Segundo Luiz Cuza, a concentração de mercado que ganhará a Telefônica com a compra da operadora de TV por assinatura TVA somente aumentará os riscos aos quais os usuários estão expostos.
Ele lembra que CADE (Conselho Administrativo de Defesa Econômica) e a Anatel (Agência Nacional de Telecomunicações) ainda não se manifestaram sobre a negociação, mas alerta que as duas falhas do Speedy, ocorridas em menos de 12 meses, evidenciam a instabilidade a qual estão submetidos os usuários de banda larga no Estado de São Paulo, onde os serviços de banda larga são oferecidos pela Telefônica (Speedy) e pela Net (Vírtua).

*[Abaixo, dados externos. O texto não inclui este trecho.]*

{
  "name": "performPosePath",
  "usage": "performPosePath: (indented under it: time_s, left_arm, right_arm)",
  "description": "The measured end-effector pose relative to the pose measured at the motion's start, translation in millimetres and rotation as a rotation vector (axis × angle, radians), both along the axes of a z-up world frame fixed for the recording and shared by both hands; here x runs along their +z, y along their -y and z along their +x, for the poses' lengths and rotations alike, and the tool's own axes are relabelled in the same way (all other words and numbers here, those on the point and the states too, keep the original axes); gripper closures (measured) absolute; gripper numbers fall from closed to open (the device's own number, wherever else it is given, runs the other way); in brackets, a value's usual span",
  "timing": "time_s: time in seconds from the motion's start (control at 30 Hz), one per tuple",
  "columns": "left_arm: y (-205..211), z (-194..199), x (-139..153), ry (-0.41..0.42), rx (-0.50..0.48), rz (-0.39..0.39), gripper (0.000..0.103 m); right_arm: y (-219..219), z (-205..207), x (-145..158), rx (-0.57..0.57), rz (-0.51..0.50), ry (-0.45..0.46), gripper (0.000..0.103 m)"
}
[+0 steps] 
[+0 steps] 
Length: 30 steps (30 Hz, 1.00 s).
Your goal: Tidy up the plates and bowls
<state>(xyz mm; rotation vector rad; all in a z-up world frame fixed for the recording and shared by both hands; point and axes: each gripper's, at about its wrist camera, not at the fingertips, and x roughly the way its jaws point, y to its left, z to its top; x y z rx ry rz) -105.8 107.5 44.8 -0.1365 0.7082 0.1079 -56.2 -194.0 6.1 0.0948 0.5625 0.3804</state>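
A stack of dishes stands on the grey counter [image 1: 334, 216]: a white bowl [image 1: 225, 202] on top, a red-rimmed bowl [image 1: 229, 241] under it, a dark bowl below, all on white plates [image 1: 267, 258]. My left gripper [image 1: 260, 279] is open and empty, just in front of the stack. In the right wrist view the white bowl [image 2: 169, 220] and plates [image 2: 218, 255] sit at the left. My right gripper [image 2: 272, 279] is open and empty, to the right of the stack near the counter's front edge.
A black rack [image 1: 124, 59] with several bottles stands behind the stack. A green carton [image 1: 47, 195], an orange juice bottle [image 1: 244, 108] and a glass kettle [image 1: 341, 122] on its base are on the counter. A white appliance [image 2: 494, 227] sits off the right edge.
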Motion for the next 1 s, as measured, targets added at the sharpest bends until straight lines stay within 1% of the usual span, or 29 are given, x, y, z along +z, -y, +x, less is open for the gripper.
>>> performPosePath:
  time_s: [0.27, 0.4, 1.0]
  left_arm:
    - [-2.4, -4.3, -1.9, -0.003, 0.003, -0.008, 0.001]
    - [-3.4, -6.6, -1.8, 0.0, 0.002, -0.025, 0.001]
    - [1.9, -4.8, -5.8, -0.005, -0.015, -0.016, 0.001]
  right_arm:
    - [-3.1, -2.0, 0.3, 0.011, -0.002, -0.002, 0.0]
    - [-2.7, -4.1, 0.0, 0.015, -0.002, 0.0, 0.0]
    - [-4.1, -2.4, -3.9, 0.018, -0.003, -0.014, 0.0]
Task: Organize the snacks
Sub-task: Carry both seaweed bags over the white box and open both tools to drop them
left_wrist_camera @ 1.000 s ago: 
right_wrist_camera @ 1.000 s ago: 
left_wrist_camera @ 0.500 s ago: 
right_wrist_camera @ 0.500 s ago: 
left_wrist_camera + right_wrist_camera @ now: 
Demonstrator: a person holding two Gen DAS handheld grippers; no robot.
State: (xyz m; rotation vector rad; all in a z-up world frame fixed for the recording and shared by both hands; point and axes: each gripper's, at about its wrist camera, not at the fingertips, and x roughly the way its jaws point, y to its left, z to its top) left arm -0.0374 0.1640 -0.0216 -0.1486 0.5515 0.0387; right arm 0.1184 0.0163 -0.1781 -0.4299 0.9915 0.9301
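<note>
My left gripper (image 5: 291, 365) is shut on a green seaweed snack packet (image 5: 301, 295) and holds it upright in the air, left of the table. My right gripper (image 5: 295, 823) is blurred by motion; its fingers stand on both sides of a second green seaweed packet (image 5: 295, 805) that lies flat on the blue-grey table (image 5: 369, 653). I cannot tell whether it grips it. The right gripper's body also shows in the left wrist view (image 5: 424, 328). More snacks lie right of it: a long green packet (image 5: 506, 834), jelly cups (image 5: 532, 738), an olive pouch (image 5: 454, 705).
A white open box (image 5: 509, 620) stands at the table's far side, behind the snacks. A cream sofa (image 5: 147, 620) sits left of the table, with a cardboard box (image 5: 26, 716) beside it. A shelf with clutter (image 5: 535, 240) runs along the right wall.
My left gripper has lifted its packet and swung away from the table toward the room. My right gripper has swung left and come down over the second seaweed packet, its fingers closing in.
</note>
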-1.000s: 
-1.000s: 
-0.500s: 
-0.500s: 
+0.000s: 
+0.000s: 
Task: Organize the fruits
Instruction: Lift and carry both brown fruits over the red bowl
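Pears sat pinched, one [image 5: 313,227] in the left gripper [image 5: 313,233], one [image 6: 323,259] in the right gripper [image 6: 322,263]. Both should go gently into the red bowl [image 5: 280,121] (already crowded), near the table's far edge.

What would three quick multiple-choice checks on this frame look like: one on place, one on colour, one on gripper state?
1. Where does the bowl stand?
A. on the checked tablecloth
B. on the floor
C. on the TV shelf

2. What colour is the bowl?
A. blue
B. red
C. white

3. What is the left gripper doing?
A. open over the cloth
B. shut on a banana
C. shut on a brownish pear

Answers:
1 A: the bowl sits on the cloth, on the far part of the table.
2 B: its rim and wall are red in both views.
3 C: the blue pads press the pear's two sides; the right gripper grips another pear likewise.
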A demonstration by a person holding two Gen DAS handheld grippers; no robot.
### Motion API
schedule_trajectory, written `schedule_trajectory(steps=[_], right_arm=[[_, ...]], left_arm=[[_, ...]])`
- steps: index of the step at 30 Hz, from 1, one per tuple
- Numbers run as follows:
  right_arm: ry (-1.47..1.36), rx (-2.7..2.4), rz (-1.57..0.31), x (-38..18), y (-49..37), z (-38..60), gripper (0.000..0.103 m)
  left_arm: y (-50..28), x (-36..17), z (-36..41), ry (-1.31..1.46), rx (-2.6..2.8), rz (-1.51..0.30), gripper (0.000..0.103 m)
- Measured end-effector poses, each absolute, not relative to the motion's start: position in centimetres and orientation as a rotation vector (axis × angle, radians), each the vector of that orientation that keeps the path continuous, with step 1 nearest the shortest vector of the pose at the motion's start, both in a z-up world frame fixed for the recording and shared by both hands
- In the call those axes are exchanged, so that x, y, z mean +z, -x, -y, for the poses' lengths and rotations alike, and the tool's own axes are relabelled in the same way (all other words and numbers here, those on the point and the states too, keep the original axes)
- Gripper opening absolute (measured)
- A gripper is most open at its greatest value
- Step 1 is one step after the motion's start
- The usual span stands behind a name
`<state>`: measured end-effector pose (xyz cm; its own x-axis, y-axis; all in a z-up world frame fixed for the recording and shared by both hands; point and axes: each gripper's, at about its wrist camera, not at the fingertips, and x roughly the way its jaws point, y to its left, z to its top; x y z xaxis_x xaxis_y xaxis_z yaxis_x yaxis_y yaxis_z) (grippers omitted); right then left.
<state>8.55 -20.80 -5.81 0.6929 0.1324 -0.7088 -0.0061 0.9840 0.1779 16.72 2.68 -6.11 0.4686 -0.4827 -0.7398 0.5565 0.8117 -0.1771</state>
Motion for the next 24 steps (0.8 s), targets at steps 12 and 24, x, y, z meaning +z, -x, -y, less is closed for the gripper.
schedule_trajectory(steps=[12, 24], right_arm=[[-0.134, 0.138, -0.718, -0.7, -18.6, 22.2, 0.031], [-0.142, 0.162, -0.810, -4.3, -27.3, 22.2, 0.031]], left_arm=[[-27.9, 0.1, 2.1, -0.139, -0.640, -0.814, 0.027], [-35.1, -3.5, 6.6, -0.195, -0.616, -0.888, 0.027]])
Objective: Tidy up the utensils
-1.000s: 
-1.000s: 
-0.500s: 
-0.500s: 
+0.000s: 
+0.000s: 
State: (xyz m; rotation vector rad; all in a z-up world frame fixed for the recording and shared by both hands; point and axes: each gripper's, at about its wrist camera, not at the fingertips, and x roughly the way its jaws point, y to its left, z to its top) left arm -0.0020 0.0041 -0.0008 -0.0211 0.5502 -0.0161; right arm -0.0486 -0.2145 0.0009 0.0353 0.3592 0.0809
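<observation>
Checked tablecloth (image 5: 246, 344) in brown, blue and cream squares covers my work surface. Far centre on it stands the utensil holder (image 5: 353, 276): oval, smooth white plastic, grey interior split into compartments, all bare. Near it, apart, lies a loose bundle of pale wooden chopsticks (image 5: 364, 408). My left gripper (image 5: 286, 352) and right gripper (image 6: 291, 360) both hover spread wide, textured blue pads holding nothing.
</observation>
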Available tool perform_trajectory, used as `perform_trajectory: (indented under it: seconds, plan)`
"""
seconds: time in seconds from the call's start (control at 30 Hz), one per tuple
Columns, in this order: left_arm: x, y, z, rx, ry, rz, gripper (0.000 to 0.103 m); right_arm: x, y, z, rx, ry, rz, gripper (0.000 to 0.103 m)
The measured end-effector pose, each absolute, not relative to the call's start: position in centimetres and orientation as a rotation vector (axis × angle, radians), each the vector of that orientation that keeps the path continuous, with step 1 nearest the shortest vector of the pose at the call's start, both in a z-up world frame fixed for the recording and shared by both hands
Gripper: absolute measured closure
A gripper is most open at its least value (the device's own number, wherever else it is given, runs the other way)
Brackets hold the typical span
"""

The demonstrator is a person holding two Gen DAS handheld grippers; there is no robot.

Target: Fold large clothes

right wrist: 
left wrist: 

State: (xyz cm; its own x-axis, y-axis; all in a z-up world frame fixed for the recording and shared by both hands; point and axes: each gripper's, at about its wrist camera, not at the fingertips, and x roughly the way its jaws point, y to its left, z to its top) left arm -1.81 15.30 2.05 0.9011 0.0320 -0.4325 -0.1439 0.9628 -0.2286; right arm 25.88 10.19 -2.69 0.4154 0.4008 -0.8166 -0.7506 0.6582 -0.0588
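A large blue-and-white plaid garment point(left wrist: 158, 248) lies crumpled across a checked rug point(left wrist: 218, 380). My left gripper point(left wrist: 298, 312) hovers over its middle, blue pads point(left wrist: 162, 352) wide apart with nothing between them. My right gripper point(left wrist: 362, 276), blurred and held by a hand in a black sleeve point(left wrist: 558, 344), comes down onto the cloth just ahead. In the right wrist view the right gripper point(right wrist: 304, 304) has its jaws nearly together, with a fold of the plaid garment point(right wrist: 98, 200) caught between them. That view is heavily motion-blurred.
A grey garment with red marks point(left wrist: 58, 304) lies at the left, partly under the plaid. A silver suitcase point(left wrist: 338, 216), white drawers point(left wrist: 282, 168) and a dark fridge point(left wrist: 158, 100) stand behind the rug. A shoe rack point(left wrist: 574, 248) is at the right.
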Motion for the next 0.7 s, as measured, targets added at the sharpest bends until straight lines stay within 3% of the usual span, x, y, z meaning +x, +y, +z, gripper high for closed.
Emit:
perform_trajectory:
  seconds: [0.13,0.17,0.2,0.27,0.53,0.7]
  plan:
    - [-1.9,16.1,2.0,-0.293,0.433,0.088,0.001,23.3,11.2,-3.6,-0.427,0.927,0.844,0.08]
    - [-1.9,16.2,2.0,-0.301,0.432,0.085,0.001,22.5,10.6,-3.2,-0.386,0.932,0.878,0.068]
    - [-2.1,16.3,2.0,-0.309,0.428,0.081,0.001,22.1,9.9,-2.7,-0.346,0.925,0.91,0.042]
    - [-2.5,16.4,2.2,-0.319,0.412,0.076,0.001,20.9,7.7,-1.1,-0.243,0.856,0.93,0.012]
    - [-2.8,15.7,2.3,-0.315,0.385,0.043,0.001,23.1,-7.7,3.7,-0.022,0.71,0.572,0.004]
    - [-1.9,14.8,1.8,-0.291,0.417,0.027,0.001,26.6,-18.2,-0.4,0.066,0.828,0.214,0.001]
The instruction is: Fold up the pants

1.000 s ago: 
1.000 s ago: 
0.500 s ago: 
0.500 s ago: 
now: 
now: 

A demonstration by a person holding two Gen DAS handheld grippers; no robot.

A Net, segundo Cuza, tem cabeada não mais do que 35% da região metropolitana de São Paulo. “A Telcomp é contra a esta aquisição, que não é boa nem para o consumidor corporativa, nem para o varejo”, declara Cuza
A entidade defende que, em caso de aprovação da compra, a frequência de 190 MHz, em MMDS, sob o poder da TVA, seja dividida para até seis provedores de serviços. De acordo com Cuza, 30 MHZ por operadora é mais do que suficiente para a cobertura da área metropolitana de São Paulo.